I know this happens with the tuktuks, but I was honestly surprised to see Westerners behaving in the same way - accepting kickbacks as part of the job. It shows just how naive I am - even though I've lived in Cambodia for almost 5 years. I am sure many tourists to Cambodia are similarly naive.

I'd already had the experience with tuktuks. One day, I had a call from a tuktuk driver whose customers were trying to find the new Bloom shop (now opposite the provincial hospital on the same street as the U-Care Pharmacy, round the corner from the new D's Books). They had bought bags from us previously and returned to get some more.

After they left, the tuk tuk driver returned to ask for a commission. He did not believe Kagna that we do not pay commission and asked to speak with me. I repeated we do not. Angry, he said he would not take any more customers to our shop. Fine, I said, that's alright with us. Indignant, Kagna and Bora told him, you did not take them anyway, they *asked* you to take them here. In that sense, *we* helped you get a customer. But of course he did not see things that way.

Subsequently, I found out all the big shops in Siem Reap pay commission - to tuktuk drivers, tour guides, travel agents - whoever makes the reference.
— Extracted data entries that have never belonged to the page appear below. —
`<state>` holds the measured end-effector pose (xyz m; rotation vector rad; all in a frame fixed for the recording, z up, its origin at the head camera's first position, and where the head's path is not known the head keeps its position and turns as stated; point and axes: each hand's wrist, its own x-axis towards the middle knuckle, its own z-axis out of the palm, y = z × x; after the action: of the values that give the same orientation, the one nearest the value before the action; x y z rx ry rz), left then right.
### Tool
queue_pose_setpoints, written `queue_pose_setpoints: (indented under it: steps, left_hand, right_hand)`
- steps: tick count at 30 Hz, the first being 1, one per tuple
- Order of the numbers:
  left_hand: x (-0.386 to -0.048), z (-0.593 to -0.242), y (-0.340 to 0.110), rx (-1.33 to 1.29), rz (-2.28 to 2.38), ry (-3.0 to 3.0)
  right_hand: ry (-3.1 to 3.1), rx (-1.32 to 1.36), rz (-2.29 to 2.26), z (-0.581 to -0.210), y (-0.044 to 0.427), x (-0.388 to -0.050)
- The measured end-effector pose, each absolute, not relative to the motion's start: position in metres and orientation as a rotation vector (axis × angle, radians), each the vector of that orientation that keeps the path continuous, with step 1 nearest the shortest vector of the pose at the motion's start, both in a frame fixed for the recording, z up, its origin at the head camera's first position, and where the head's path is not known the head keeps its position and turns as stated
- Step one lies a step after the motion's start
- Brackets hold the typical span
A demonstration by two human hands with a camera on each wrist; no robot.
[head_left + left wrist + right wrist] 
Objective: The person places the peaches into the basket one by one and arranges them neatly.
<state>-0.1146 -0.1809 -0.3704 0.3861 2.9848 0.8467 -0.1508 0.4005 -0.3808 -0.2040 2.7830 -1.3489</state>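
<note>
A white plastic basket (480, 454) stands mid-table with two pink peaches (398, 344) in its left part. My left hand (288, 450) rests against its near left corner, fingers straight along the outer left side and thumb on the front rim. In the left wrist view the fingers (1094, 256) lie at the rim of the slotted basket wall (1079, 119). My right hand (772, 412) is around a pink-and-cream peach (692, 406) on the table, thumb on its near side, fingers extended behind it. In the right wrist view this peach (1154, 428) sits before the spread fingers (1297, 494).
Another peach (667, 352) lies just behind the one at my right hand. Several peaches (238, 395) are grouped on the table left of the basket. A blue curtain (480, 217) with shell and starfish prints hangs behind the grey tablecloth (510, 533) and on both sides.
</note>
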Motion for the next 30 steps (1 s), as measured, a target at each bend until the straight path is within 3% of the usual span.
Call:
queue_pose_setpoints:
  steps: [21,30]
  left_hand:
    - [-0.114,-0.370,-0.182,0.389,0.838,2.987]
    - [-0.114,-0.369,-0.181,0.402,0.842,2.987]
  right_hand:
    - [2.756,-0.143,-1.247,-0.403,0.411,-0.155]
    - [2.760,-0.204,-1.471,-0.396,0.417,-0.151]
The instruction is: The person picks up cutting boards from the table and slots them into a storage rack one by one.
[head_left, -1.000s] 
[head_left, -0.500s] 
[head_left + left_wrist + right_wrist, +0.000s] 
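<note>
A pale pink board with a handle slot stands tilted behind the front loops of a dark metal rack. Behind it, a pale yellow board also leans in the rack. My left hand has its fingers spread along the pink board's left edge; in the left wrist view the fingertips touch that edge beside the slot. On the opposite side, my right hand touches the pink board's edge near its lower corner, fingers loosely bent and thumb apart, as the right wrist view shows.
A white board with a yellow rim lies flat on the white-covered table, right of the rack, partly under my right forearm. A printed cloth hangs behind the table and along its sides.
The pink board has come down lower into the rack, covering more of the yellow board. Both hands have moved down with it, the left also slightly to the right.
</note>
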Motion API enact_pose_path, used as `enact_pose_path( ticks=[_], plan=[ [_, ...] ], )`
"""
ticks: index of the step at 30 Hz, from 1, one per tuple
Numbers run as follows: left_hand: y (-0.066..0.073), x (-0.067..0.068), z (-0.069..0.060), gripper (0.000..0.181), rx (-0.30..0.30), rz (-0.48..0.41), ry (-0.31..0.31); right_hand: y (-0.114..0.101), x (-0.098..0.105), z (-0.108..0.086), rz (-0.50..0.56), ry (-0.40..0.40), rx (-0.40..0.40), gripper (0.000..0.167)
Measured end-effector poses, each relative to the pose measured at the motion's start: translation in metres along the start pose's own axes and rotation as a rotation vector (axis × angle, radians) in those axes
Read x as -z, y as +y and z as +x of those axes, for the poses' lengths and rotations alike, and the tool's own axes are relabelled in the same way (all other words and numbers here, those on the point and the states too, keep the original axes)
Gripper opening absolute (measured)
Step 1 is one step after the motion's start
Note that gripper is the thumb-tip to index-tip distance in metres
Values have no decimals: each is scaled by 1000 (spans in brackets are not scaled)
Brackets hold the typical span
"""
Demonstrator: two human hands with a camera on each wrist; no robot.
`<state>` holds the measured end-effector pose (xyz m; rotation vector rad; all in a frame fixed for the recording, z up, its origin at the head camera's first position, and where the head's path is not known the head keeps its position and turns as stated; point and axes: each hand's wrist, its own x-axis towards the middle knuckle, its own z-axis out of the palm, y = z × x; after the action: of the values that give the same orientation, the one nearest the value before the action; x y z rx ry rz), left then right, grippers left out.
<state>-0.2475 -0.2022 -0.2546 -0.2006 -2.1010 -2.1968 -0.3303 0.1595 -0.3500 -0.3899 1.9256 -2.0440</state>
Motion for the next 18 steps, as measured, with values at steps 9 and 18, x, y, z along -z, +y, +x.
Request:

My tuktuk driver told me the apsara dinner shows pay 50% commission to drivers. 50%!

The going rate is 20%. But with so much competition, the stakes are high. One very large, expensive, workshop/shop in Siem Reap which makes its own handicrafts had a lottery last year, specially for tour guides. They stood to win a motorcycle. This year, it is a car.

I refuse to be part of this, even though I know it will cost us business. But that's fine. Bloom customers are not run-of-the-mill shoppers anyway. Neither are they sheep-people, following some tour leader, guide, tuktuk driver to whereever he or she takes them. In my experience, Bloom customers are independent-minded, sincere and honest, and genuinely care about people and the planet. They fully deserve my respect. No way will I disrespect them by making them pay for someone else's kickbacks.

So I made this sign and stuck it on the wall outside our shop:


I had met people from the two tour companies mentioned who told me they do not condone this practise of accepting kickbacks. I'm so glad not all are like that.

A customer asked if this sign made us controversial. I guess it may, I said, but the truth is the truth. It did occur to me that our beautiful wall may get defaced, though (will post pics soon - it's so beautiful tourists take photos of it, even pose with it!)